I have the feeling that the CPU-Load of 100 % is not ok (or the framerate should be higher). Is it expected that a framerate of 60 fps (vsync) causes 2% CPU but a framerate of 480 fps (non-vsync) causes 100% CPU? Its 50 times the CPU-Load (2% -> 100%) but only 8 times the framerate (60fps -> 480fps).

I have read that sometimes you get 100% CPU WITH VSync since waiting for vsync is sometimes implemented as a busy loop but in my case it is exactly the other way round.

And is it expected that a program like that is CPU-bound? It does not do much on the CPU and is only drawing on the GPU, no?

These are my system specs:

Shuttle XS35GTv2 (Intel Atom D525 with ION2)
Lubuntu 16.04 LTS
Graphics-Driver: Nvidia 340.96

This is the output of glxinfo: name of display: :0.0display: :0 screen: 0direct rendering: Yesserver glx - Pastebin.com

This is my Xorg.log: [ 8.239] X.Org X Server 1.18.3Release Date: 2016-04-04[ 8.240] X P - Pastebin.com

If any information is missing I will happily provide more

So if you have any idea how my numbers (fps <-> cpu) make sense or what could be wrong about my setup, then I would be very thankful!

EDIT:
Actual code: /* * SDL OpenGL Tutorial. * (c) Michael Vance, 2000 * briareos@lokigames.c - Pastebin.com

Cornix · October 5, 2016, 1:56pm

With VSync enabled your render loop should block when swapping buffers. This will also block your application and thus reduce CPU load.
If you dont have VSync enabled and you dont do any Thread blocking / sleeping / yielding yourself then you application runs as fast as it can. Its practically a while(true) loop. Of course this will get you 100% CPU load.

These are the relevant lines in your code:

    while( 1 ) {
        /* Process incoming events. */
        process_events( );
        /* Draw the screen. */
        draw_screen( );
    }

What other than 100% CPU load do you expect to get without ever blocking your thread?

vbsvbs · October 5, 2016, 2:22pm

Thanks for quick answer! I thought that the program would maybe be limited by GPU (instead of CPU) so that it would not reach 100% CPU. In that case maybe a function like “SDL_GL_SwapWindow” would yield while waiting for GPU to free the CPU. Something similar seems to happen with VSync enabled in SDL_GL_SwapWindow while waiting for next sync.

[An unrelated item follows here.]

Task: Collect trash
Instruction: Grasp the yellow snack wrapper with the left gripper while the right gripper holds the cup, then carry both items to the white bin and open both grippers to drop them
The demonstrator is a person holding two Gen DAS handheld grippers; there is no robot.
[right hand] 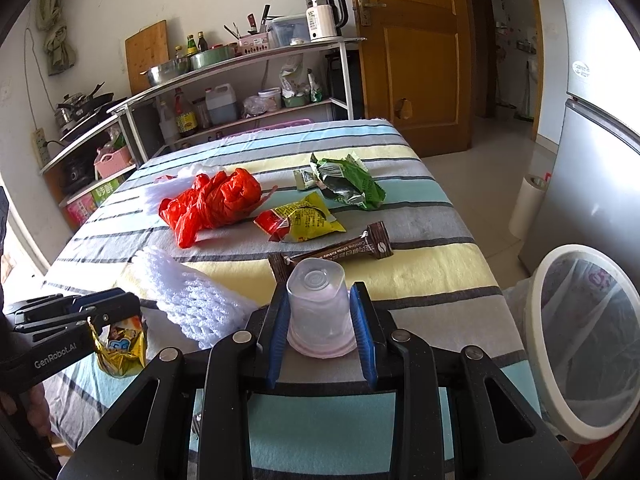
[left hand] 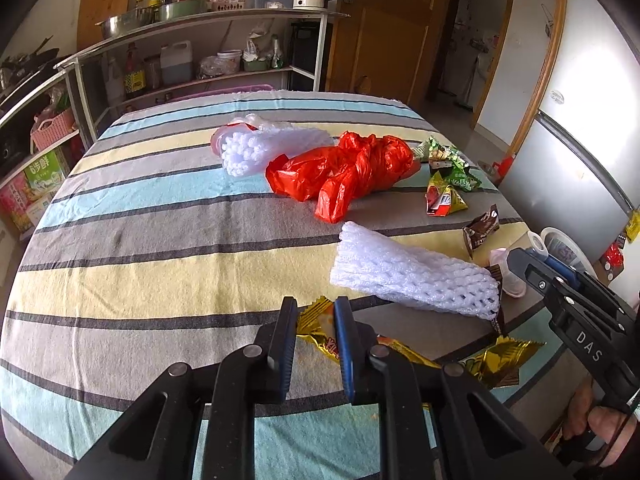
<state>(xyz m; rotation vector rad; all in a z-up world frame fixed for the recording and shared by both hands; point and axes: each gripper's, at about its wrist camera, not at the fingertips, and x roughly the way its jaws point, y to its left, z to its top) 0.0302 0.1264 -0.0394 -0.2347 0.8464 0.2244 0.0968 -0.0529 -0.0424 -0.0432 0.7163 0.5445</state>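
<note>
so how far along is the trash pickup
Just starting: nothing can be made out inside the lined bin. In hand: left tool is shut on a gold wrapper, right tool on an upturned plastic cup. Left on the table: red bag, two foam nets, green, yellow and brown wrappers.

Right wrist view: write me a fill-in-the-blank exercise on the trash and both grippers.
1. The right gripper is shut on an upturned clear plastic ____.
2. The left gripper pinches a ____-coloured snack wrapper.
3. The crumpled plastic bag on the striped tablecloth is ____.
4. The white-rimmed bin stands at the table's ____ side in the right wrist view.

Missing words: cup; gold; red; right
</note>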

But ok, lets say the program is CPU-bound: But why does it produce 100% CPU-Load drawing 480 fps (without vsync) while the same program just produces 2% CPU-Load to draw 60 fps (with vsync). CPU increased by a factor of ~50 while FPS only increased by factor of ~8. Can this be explained pleased?

Also I noticed I forgot to add the actual source code to the first post, sorry, fixed :dejection:

john_connor · October 5, 2016, 3:30pm

https://www.opengl.org/wiki/Performance#FPS_vs._Frame_Time

you should build a “check” for the FPS / frametime in your main loop
something like:


static double time_lastframe = 0;
double time_now = /*.. any time function with relatively high precision ..*/;
double time_frame = time_now - time_lastframe;
if (time_frame < 1.0 / 60 /*FPS*/)
  continue;
time_lastframe = time_now;

/*render 1 frame*/

that makes sure that the FPS does not rise too high, e.g. if you have ALT+TAB pressed / window minimized / etc

Dark_Photon · October 5, 2016, 5:15pm

vbsvbs, first what Cornix said is the dead-on answer to your question, with two qualifications:

[ol]
[li]With VSync on (or off for that matter), your render loop will block when the driver decides it should block. This may be when you swap buffers, but it may not be. It could be inside some random GL command when the driver FIFO has just filled up. It could also be when the GPU has gotten too many frames behind the commands you’re submitting on the CPU. In any case, you can force the driver to block on VSync by following SwapBuffers with a glFinish() call. That will force any conformant driver to wait until it can swap and does swap, which is (in a VSync-limited case with VSync enabled when VSync isn’t being “virtualized” by a compositor) typically after it hits the vertical retrace in the video signal. This is fine to do on a desktop GPU, but don’t do this on a tile-based mobile GPU. [/li][li]Re “of course this’ll get you 100% CPU”, it will so long as you’re CPU-cycles limited. If you’re not (e.g. GPU limited, draw thread keeps getting bumped off the CPU due to locks, I/O, thread preemption, etc.), then obviously you won’t hit 100% CPU. [/li][/ol]

First off, if you’re going to be doing much GPU profiling, you should ditch frames-per-second (FPS). It’s non-linear and borderline useless. Gamerz like it partly because of the non-linearity, as it makes their FPS numbers just silly as the frame times get smaller.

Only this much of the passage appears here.